++++ SOURCE DATA

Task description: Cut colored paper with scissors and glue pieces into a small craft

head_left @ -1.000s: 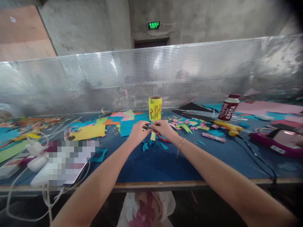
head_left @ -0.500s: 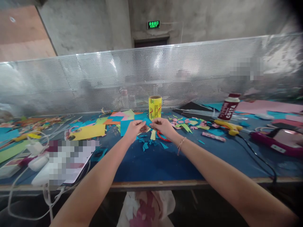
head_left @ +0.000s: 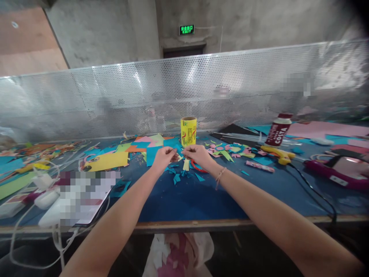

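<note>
My left hand [head_left: 165, 157] and my right hand [head_left: 198, 156] meet over the middle of the blue table [head_left: 190, 200], fingertips pinched together on a small pale paper piece [head_left: 179, 156] held between them. Below the hands lie blue paper scraps [head_left: 184, 176], a pale yellow strip [head_left: 186, 165] and red-handled scissors [head_left: 197, 166]. A yellow printed roll [head_left: 188, 131] stands upright just behind the hands.
Coloured paper sheets [head_left: 108, 160] and cuttings [head_left: 230, 151] litter the table. A Costa bottle [head_left: 278, 130], a yellow glue gun [head_left: 278, 154] with black cable, and a pink device [head_left: 337, 171] sit at right. White chargers and cables [head_left: 43, 192] lie at left. A perforated metal screen [head_left: 184, 92] backs the table.
Both hands have risen slightly off the scraps and drawn a little apart, still pinching the small piece between them.
</note>
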The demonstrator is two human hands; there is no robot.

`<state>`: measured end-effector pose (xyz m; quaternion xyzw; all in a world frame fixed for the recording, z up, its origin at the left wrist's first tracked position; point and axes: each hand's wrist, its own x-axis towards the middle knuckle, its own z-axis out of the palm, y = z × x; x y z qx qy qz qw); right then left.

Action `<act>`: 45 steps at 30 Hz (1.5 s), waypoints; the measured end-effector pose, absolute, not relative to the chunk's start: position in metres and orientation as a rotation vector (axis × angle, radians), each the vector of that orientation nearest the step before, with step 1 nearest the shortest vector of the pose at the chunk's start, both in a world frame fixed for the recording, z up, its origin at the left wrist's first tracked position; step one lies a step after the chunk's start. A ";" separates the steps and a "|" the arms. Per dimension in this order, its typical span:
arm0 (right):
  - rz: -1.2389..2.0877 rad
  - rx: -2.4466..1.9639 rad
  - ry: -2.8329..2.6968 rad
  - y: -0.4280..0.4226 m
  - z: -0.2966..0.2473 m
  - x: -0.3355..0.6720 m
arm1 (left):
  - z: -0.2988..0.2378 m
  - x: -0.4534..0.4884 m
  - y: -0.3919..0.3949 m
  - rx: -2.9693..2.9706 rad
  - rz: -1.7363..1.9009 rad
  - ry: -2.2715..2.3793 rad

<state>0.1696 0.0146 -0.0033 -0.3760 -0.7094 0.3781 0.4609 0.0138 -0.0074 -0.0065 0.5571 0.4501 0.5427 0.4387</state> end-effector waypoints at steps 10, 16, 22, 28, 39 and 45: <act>0.769 -0.980 -1.827 0.007 0.003 0.169 | 0.003 0.022 -0.018 1.346 1.349 1.033; 0.945 -0.883 -1.775 0.013 -0.005 0.169 | 0.002 0.021 -0.017 1.285 1.361 0.996; 1.283 -0.770 -1.537 0.021 -0.012 0.168 | 0.004 0.019 -0.015 1.253 1.383 1.003; 1.169 -0.765 -1.616 0.022 -0.013 0.168 | 0.004 0.017 -0.015 1.303 1.329 0.990; 0.284 -0.762 -1.930 0.013 -0.007 0.173 | -0.006 0.019 -0.012 1.232 1.291 0.972; 0.397 -0.833 -1.875 0.019 -0.013 0.170 | -0.005 0.020 -0.013 1.241 1.308 1.047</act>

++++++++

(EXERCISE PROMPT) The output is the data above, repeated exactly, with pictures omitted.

(ANSWER SPACE)
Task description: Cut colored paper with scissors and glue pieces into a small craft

head_left @ -1.000s: 
head_left @ -0.500s: 
head_left @ +0.000s: 

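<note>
My left hand [head_left: 165, 157] and my right hand [head_left: 198, 156] meet over the middle of the blue table [head_left: 190, 200], fingertips pinched together on a small pale paper piece [head_left: 179, 156] held between them. Below the hands lie blue paper scraps [head_left: 184, 176], a pale yellow strip [head_left: 186, 165] and red-handled scissors [head_left: 197, 166]. A yellow printed roll [head_left: 188, 131] stands upright just behind the hands.
Coloured paper sheets [head_left: 108, 160] and cuttings [head_left: 230, 151] litter the table. A Costa bottle [head_left: 278, 130], a yellow glue gun [head_left: 278, 154] with black cable, and a pink device [head_left: 337, 171] sit at right. White chargers and cables [head_left: 43, 192] lie at left. A perforated metal screen [head_left: 184, 92] backs the table.
Both hands have risen slightly off the scraps and drawn a little apart, still pinching the small piece between them.
</note>
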The demonstrator is two human hands; there is no robot.

`<state>`: measured end-effector pose (xyz m; quaternion xyzw; all in a world frame fixed for the recording, z up, its origin at the left wrist's first tracked position; point and axes: each hand's wrist, its own x-axis towards the middle knuckle, its own z-axis out of the palm, y = z × x; x y z qx qy qz qw); right then left.

Action `<act>`: 45 steps at 30 Hz (1.5 s), waypoints; the measured end-effector pose, absolute, not relative to the chunk's start: position in metres and orientation as a rotation vector (axis × angle, radians), each the vector of that orientation nearest the step before, with step 1 nearest the shortest vector of the pose at the chunk's start, both in a world frame fixed for the recording, z up, its origin at the left wrist's first tracked position; step one lies a step after the chunk's start. A ";" separates the steps and a "|" the arms. Per dimension in this order, its typical span:
arm0 (right):
  - rz: -1.2389..2.0877 rad
  - rx: -2.4466..1.9639 rad
  - ry: -2.8329..2.6968 rad
  - y: -0.4280..0.4226 m
  - z: -0.2966..0.2473 m
  - x: -0.3355..0.6720 m
arm1 (left):
  - z: -0.2988..0.2378 m
  - x: -0.4534..0.4884 m
  - y: -0.3919..0.3949 m
  - rx: -2.9693..2.9706 rad
  - rz: -1.7363..1.9009 rad
  - ry: -2.2715..2.3793 rad

<state>0.1696 0.0146 -0.0033 -0.3760 -0.7094 0.3781 0.4609 0.0138 -0.0074 -0.0065 0.5571 0.4501 0.5427 0.4387</state> end-effector waypoints at steps 10, 16, 22, 28, 39 and 45: <act>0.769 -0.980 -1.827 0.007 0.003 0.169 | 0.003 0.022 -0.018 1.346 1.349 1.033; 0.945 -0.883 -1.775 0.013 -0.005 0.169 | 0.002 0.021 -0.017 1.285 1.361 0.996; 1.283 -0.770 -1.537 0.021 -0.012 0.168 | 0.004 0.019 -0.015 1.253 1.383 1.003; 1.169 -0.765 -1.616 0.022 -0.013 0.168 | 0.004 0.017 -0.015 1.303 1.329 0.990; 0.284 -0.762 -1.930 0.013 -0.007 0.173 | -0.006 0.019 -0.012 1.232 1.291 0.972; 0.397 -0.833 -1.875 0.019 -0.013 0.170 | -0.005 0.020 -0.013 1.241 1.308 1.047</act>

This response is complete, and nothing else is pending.